"""

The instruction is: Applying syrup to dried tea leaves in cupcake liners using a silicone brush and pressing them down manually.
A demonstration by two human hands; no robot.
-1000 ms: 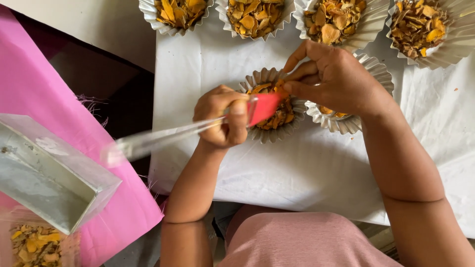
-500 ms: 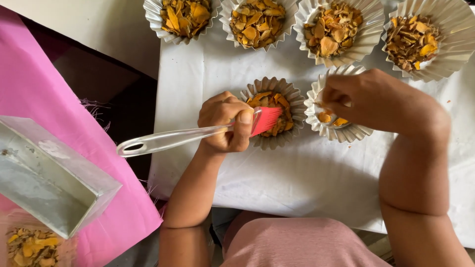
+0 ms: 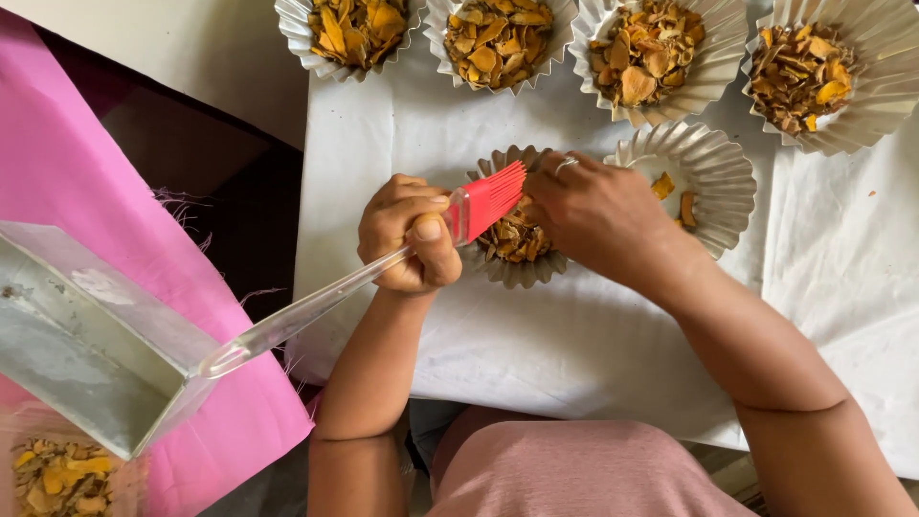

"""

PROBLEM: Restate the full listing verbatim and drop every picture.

RESULT FOR THIS TASK:
The instruction is: Applying syrup to dried tea leaves in cupcake liners using a silicone brush and pressing them down manually.
A demonstration by two human hands; no robot.
-1000 ms: 
-500 ms: 
+0 ms: 

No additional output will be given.